# Problem requirements
What is wanted is the full listing, word for word, without its pictures.
[Data Boundary: Start]
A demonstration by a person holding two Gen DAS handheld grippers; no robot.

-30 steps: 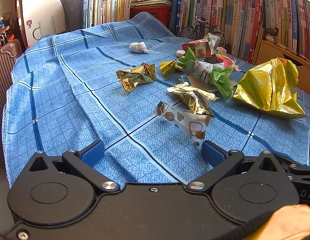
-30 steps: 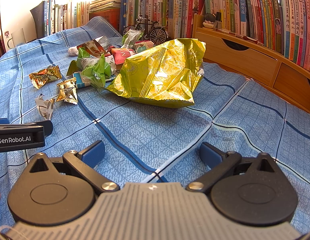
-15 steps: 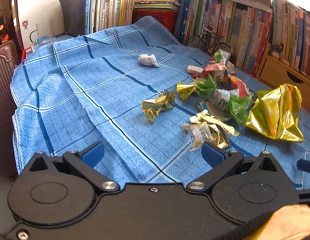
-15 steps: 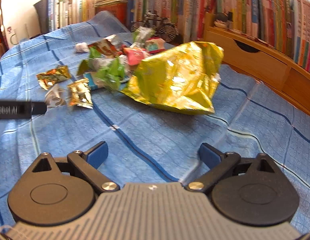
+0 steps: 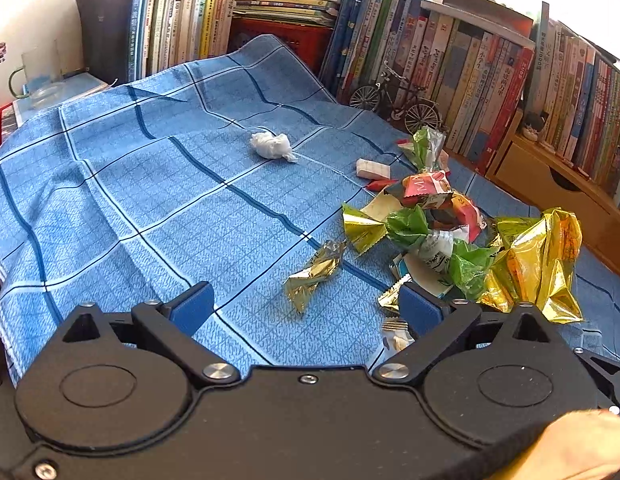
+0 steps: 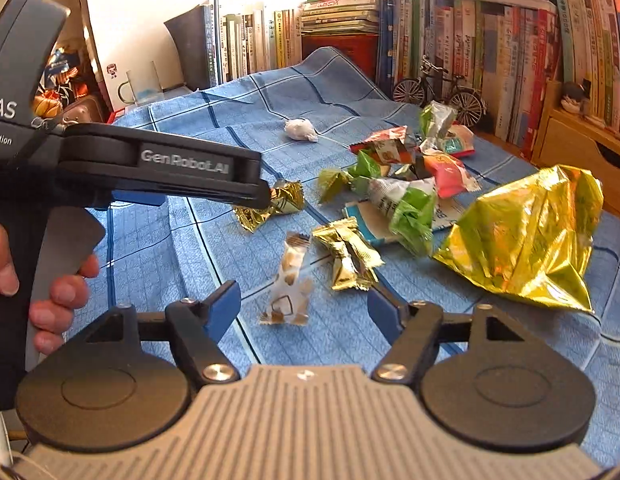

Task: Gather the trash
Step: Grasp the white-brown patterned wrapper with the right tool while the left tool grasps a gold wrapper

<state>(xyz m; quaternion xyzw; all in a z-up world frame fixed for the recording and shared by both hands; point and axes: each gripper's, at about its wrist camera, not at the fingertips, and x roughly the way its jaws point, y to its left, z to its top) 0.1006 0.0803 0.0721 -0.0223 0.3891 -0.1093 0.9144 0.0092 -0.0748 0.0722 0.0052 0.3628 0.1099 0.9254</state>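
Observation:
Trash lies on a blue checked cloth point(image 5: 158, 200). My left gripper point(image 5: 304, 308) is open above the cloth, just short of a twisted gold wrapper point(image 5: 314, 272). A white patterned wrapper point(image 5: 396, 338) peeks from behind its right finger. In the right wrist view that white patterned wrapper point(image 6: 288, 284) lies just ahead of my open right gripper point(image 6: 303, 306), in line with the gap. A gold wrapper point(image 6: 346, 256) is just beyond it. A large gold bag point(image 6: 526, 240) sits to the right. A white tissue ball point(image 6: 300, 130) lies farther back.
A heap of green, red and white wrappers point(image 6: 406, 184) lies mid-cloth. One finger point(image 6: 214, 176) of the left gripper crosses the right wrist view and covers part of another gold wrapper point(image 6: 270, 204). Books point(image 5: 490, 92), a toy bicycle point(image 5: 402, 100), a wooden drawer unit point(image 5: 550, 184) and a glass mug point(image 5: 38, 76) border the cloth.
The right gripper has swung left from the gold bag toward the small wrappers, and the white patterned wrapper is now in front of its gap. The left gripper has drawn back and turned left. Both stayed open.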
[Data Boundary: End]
# Finished task
A demonstration by a person holding two Gen DAS handheld grippers; no robot.

-30 steps: 
-30 steps: 
-15 steps: 
-15 steps: 
+0 steps: 
+0 steps: 

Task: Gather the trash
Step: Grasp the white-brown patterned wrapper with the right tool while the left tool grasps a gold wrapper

<state>(xyz m; quaternion xyzw; all in a z-up world frame fixed for the recording and shared by both hands; point and axes: each gripper's, at about its wrist camera, not at the fingertips, and x roughly the way its jaws point, y to its left, z to its top) 0.1006 0.0803 0.0721 -0.0223 0.3891 -0.1093 0.9144 0.0092 -0.0748 0.0722 0.0052 0.3628 0.1099 0.9254</state>
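Observation:
Trash lies on a blue checked cloth point(image 5: 158, 200). My left gripper point(image 5: 304, 308) is open above the cloth, just short of a twisted gold wrapper point(image 5: 314, 272). A white patterned wrapper point(image 5: 396, 338) peeks from behind its right finger. In the right wrist view that white patterned wrapper point(image 6: 288, 284) lies just ahead of my open right gripper point(image 6: 303, 306), in line with the gap. A gold wrapper point(image 6: 346, 256) is just beyond it. A large gold bag point(image 6: 526, 240) sits to the right. A white tissue ball point(image 6: 300, 130) lies farther back.
A heap of green, red and white wrappers point(image 6: 406, 184) lies mid-cloth. One finger point(image 6: 214, 176) of the left gripper crosses the right wrist view and covers part of another gold wrapper point(image 6: 270, 204). Books point(image 5: 490, 92), a toy bicycle point(image 5: 402, 100), a wooden drawer unit point(image 5: 550, 184) and a glass mug point(image 5: 38, 76) border the cloth.
The right gripper has swung left from the gold bag toward the small wrappers, and the white patterned wrapper is now in front of its gap. The left gripper has drawn back and turned left. Both stayed open.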

With this, the answer is done.